**Work request:** In the records below, reproduce exactly the lines from the one containing "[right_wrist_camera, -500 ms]" through the one containing "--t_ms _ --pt", both included, and omit the pictures.

**Records for this task:**
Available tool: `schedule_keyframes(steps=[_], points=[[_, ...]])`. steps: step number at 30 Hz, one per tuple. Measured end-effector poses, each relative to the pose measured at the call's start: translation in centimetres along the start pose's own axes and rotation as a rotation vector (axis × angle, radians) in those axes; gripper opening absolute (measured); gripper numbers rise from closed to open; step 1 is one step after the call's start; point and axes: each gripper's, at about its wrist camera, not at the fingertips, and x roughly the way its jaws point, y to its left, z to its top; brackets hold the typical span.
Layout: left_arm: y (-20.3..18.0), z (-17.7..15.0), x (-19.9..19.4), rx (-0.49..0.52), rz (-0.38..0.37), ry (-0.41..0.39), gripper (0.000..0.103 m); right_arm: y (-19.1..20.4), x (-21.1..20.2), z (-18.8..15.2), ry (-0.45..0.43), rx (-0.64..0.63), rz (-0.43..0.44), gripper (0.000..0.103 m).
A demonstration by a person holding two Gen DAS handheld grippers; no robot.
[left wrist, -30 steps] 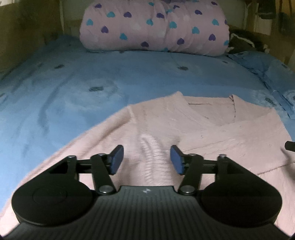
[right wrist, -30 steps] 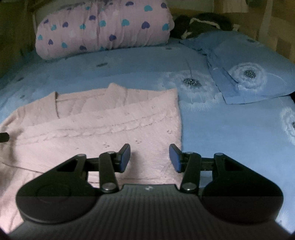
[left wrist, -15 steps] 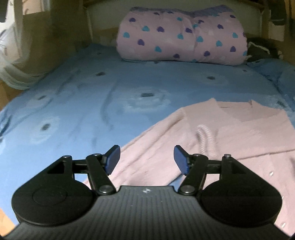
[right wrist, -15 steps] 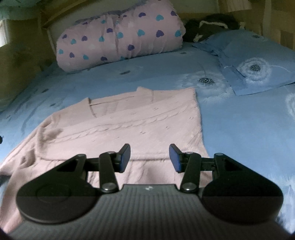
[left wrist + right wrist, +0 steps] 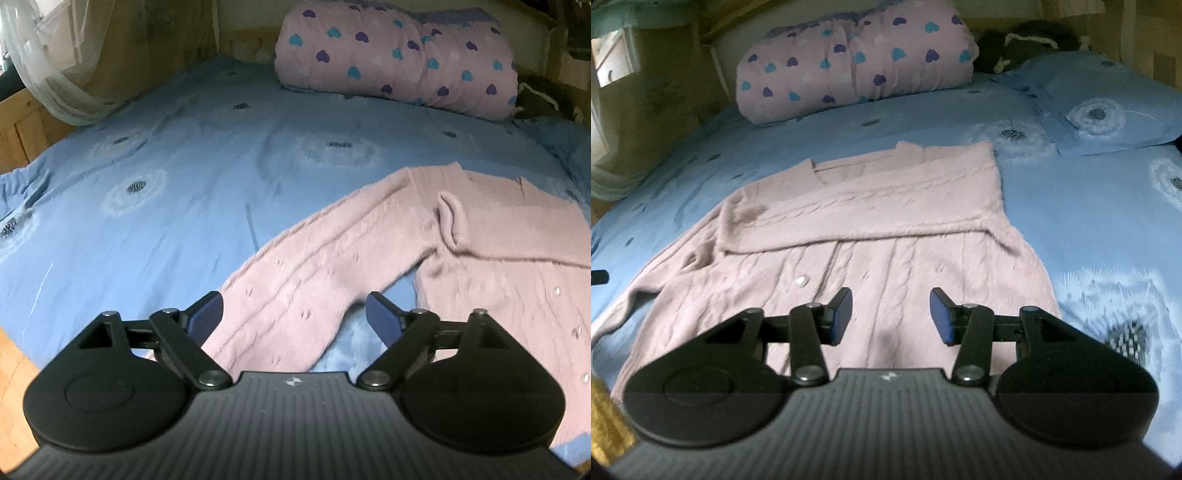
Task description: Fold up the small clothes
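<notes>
A pink knitted cardigan (image 5: 871,221) lies flat on the blue bed sheet (image 5: 1089,229), one sleeve folded across its chest. Its other sleeve (image 5: 314,273) stretches out toward the bed's near left edge. My left gripper (image 5: 293,319) hovers over the end of that sleeve; its jaws are opening wide and the pads touch nothing. My right gripper (image 5: 891,315) hangs above the cardigan's lower hem, open, with nothing between its fingers. A tip of the left gripper shows at the left edge of the right wrist view.
A rolled pink quilt with hearts (image 5: 399,55) lies at the head of the bed. A blue pillow (image 5: 1108,103) sits at the back right, dark clothing (image 5: 1027,40) behind it. White netting (image 5: 55,74) hangs at the left; the wooden floor (image 5: 14,369) shows past the bed edge.
Both grippers have pulled back toward the near edge of the bed. The left one moved left along the outstretched sleeve and spread its jaws wider. The right one keeps the same gap.
</notes>
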Motion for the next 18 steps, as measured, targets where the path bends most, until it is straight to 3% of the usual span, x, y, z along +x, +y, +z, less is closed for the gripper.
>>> schedule_keyframes(steps=[10,15,18], points=[[1.9,-3.0,2.0,-0.056,0.042,0.079,0.089,1.7,-1.3,-2.5,0.018,-0.056,-0.014,0.049],[3.2,-3.5,2.6,-0.113,-0.036,0.093,0.089,2.2,-0.5,-3.3,0.048,-0.083,-0.016,0.049],[2.9,-3.4,3.0,-0.092,-0.057,0.101,0.089,2.5,0.2,-3.8,0.075,-0.09,-0.021,0.049]])
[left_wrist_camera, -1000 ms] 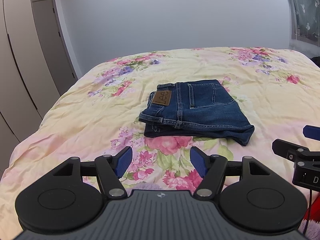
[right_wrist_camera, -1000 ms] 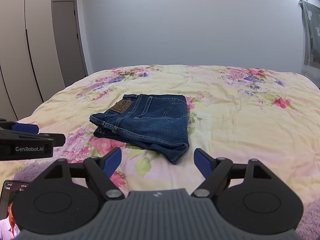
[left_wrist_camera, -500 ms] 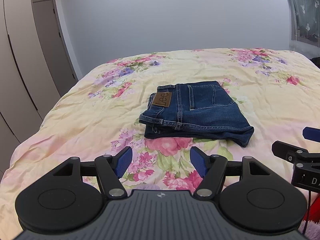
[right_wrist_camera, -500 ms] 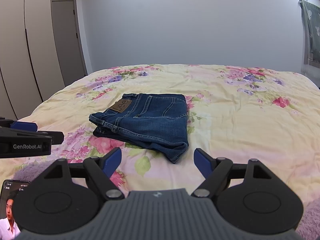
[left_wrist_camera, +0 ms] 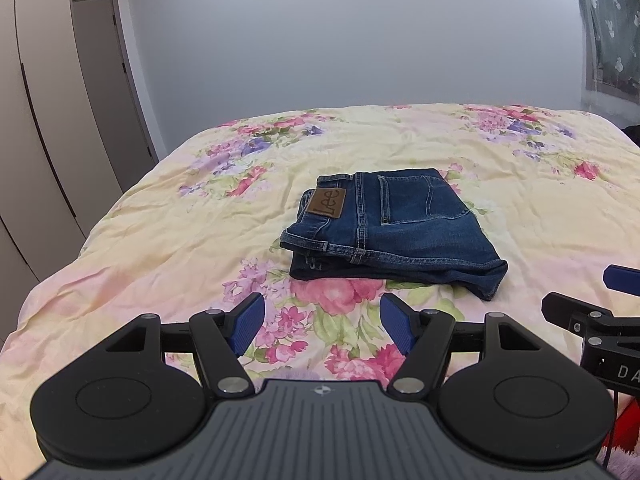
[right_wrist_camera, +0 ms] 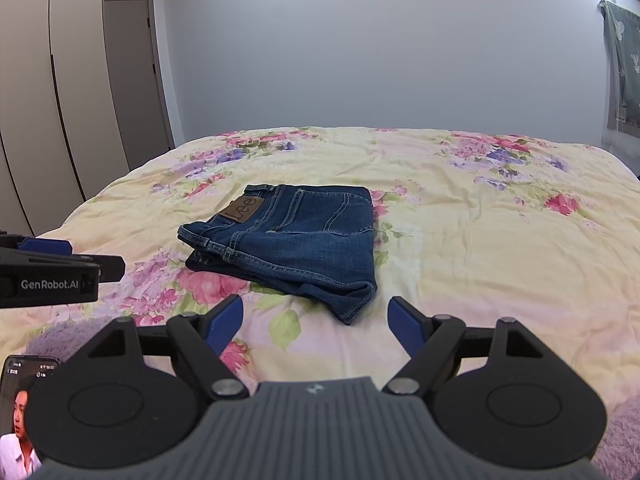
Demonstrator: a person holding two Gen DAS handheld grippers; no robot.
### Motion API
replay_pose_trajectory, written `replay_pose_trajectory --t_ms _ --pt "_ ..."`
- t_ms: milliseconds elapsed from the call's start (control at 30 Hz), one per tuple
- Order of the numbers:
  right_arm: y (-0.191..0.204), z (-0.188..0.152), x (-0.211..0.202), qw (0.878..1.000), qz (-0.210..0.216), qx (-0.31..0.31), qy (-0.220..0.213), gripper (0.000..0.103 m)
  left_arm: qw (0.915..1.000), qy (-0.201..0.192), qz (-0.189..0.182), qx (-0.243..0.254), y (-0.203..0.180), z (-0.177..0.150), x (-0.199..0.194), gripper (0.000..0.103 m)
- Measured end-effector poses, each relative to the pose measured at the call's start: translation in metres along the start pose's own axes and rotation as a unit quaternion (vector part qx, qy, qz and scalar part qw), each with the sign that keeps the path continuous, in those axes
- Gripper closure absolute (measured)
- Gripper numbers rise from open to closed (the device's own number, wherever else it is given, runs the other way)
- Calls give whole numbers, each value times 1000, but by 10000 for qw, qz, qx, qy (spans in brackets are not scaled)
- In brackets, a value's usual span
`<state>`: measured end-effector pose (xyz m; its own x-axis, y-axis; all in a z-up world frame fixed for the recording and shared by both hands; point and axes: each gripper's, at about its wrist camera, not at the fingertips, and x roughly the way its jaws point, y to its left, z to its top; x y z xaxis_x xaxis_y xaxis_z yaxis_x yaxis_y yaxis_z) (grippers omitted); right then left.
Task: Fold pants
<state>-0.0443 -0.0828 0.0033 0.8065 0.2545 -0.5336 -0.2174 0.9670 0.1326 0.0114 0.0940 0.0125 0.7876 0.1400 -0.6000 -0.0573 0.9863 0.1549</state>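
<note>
The dark blue jeans lie folded into a compact rectangle in the middle of the bed, brown Lee patch on top at the left. They also show in the right wrist view. My left gripper is open and empty, held above the bed's near edge, short of the jeans. My right gripper is open and empty, just short of the jeans' near right corner. Each gripper shows at the side of the other's view: the right one and the left one.
The bed carries a yellow floral quilt. Wardrobe doors and a room door stand at the left. A green curtain hangs at the right. A phone lies on a purple fleece at the near left.
Both grippers have drawn back slightly and tilted up, so the jeans sit a little lower and farther in view. The jeans have not moved. Both grippers stay open.
</note>
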Motion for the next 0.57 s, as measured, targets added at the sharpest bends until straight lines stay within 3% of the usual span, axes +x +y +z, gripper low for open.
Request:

**Exercise answer:**
[right_wrist_camera, -500 ms] 
[left_wrist_camera, +0 ms] 
[right_wrist_camera, +0 ms] 
Demonstrator: a person holding two Gen DAS handheld grippers; no robot.
### Motion API
replay_pose_trajectory, written `replay_pose_trajectory --t_ms _ --pt "_ ..."`

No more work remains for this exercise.